Both clinicians and patients need to be aware of NAFLD, the importance and accuracy of testing methods, and the role of weight loss in disease improvement. We can start by clarifying a common misconception that one can only get liver damage through alcohol consumption. When I tell patients that we’d like to perform a liver biopsy at the time of their bariatric surgery, I’m often met with the following response: “I don’t have to worry about liver damage because I don’t drink.” A lot of people have no idea that they can get the same type of cirrhosis without consuming alcohol. In addition, patients who do consume alcohol are doubly at risk for liver damage, with alcohol and fat taxing the liver simultaneously.

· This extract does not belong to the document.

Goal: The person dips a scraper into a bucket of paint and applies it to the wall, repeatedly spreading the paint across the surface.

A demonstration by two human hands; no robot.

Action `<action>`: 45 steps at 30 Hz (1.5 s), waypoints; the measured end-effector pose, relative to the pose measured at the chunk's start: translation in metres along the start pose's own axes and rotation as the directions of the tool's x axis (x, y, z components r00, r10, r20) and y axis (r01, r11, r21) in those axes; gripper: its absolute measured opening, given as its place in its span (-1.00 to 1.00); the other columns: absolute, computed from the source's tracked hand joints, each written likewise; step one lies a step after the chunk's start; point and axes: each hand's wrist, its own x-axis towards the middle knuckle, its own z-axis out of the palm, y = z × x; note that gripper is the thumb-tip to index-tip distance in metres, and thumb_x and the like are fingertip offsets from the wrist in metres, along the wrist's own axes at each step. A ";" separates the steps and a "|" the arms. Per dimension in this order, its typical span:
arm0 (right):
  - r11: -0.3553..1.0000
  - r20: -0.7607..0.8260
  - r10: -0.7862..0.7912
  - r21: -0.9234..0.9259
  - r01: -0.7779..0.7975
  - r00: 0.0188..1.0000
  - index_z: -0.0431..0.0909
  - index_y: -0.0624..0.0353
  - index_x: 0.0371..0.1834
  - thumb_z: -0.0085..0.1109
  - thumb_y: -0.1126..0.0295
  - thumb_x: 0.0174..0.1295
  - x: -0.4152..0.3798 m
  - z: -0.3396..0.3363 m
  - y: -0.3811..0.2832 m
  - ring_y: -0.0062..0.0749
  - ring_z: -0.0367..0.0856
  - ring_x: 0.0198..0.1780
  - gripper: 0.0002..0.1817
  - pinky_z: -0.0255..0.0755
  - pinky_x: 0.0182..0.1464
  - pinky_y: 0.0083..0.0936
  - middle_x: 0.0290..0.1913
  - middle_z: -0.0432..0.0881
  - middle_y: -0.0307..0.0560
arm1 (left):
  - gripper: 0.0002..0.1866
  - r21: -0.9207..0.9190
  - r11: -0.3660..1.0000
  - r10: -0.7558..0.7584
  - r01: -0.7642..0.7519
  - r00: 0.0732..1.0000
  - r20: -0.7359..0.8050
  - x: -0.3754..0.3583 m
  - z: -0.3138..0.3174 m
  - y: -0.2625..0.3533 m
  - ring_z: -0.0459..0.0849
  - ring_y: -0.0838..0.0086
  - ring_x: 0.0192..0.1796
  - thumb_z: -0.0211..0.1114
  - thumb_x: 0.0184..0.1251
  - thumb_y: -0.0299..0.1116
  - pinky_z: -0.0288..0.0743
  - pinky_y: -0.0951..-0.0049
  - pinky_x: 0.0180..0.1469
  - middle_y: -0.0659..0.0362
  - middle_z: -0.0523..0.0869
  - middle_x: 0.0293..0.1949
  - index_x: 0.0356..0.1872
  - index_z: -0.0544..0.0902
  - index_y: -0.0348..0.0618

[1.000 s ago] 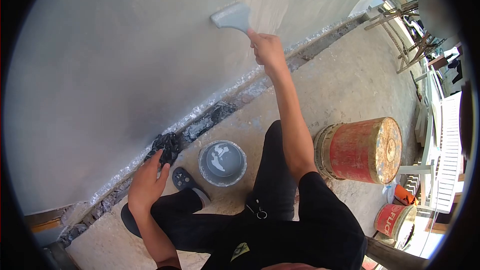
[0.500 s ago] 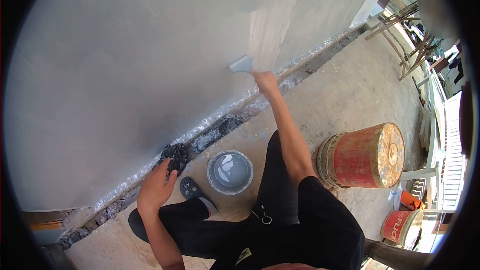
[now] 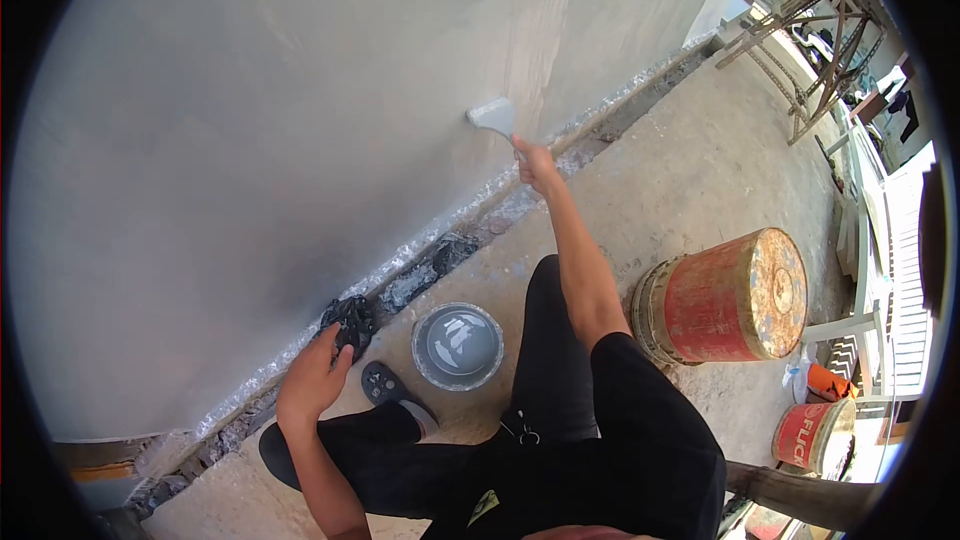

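Note:
My right hand is closed round the handle of a wide paintbrush. Its grey-coated bristles point left, up at the grey wall. Low in the view, my left hand hangs with thumb and fingers apart and nothing in them. Its fingertips overlap a crumpled black plastic bag at the wall's foot. Between my legs, on the concrete, stands a round tub with shiny grey paint inside.
An upturned red bucket stands right of my right knee, with another red bucket farther back. A rubble-filled gutter runs along the wall's base. A rusty metal trestle is at upper right. A wooden post lies behind me.
The brush has tilted and shifted slightly right and up along the wall with my right hand. The pale streaked patch on the wall looks greyer and narrower. My left hand stays nearly in place.

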 end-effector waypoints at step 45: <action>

As mentioned above, pharmacotherapies are of high value for patients with NASH. There are at least four companies that currently have Phase III development for NASH, and one might be approved early in 2022. This is great news, but in the meantime, we should continue to educate patients and healthcare providers about the importance of aggressive weight management through diet, exercise, behavior modification, weight loss medications, and, most importantly, bariatric surgery in patients with a BMI or
35kg/m2 or greater and NASH.

Happy Fall everyone!

Be well,

Christopher D. Still, DO, FACP, FTOS

References

  1. Mahmud N. Selection for liver transplantation: indications and evaluation. [published online ahead of print, 2020 Jun 19]. Curr Hepatology Rep. 2020;1–10.
  2. Milić S, Lulić D, Štimac D. Non-alcoholic fatty liver disease and obesity: biochemical, metabolic and clinical presentations. World J Gastroenterol. 2014;20(29):9330–9337.
  3. Lazo M, Solga SF, Horska A, et al. Effect of a 12-month intensive lifestyle intervention on hepatic steatosis in adults with Type 2 diabetes. Diabetes Care. 2010;33(10):2156–2163.
  4. Laursen TL, Hagemann CA, Wei C, et al. Bariatric surgery in patients with non-alcoholic fatty liver disease–from pathophysiology to clinical effects. World J Hepatol. 2019;11(2):138–149. 
  5. Lassailly G, Caiazzo R, Ntandja-Wandji L-C, et al. Gastroenterology. 2020;159(4):1193–1194.